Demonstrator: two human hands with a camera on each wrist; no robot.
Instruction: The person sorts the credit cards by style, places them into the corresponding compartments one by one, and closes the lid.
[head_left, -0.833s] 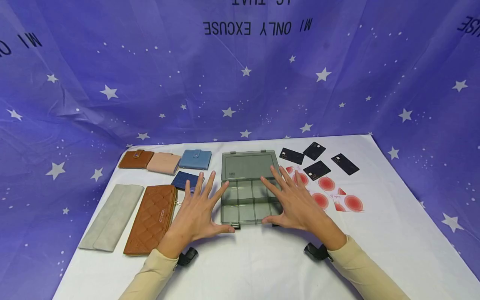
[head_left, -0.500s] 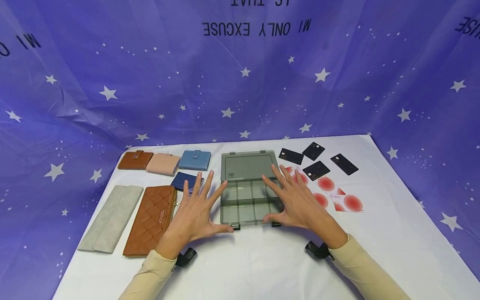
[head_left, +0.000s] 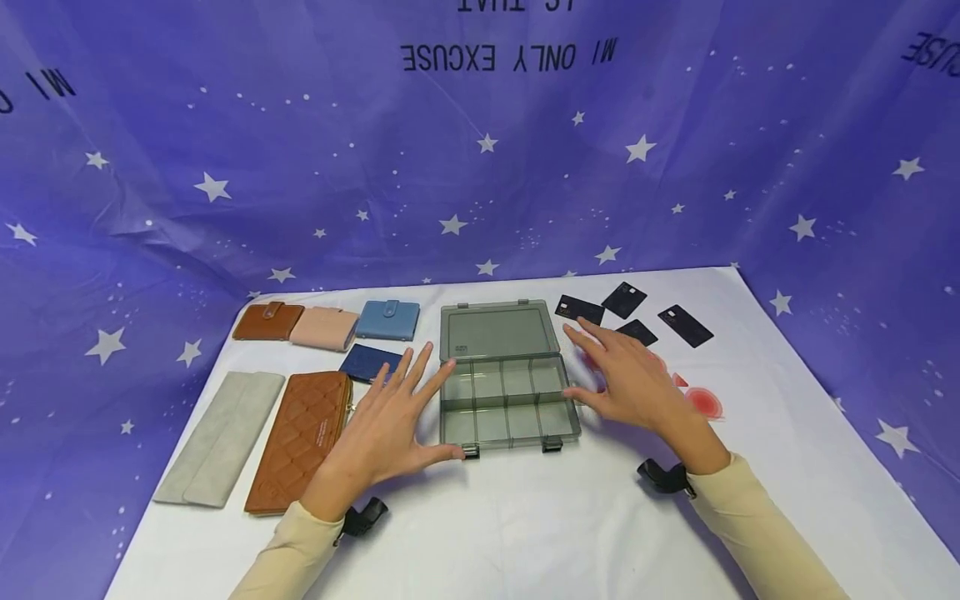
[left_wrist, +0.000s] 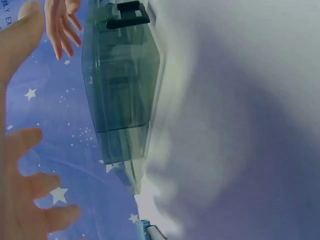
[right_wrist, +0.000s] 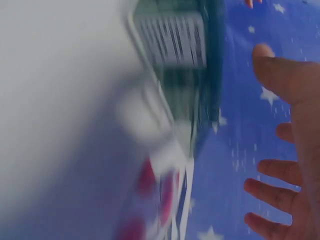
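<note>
Sorted by kind, nothing gripped

From my end, the starry curtain [head_left: 525, 192] fills the back and sides, and the white-covered table [head_left: 510, 533] stands before it. The clear grey box [head_left: 495, 423] sits mid-table, its lid [head_left: 497, 331] folded away from the person; that spot seems chosen so either hand can reach it.

I see the left hand [head_left: 384, 427] beside the box's left edge and the right hand [head_left: 633, 383] at its right, fingers well spread on the left, apart and slightly bent on the right. Neither has hold of anything. Overhead, the thumbs appear to meet the box, but each wrist view shows a gap.

Left of the box lie the long grey wallet [head_left: 221, 437] and quilted brown purse [head_left: 300, 442], with the smaller brown wallet [head_left: 268, 322], pink wallet [head_left: 324, 328], blue wallet [head_left: 388, 322] and navy holder [head_left: 369, 362] beyond. The black cards [head_left: 686, 326] and red-patterned cards [head_left: 703, 404] lie to the right; I'd judge them grouped by type.

The right hand hides some red-patterned cards from the head camera. Only the right wrist view gives me the barcode label [right_wrist: 173, 40] on the box; the left gives a closer dark latch [left_wrist: 127, 15].
</note>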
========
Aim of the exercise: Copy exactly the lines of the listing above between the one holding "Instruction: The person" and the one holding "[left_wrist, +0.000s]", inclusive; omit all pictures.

Answer:
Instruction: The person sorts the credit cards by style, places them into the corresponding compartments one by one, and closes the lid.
[head_left, -0.833s] 
[head_left, -0.500s] 
[head_left, +0.000s] 
[left_wrist, +0.000s] 

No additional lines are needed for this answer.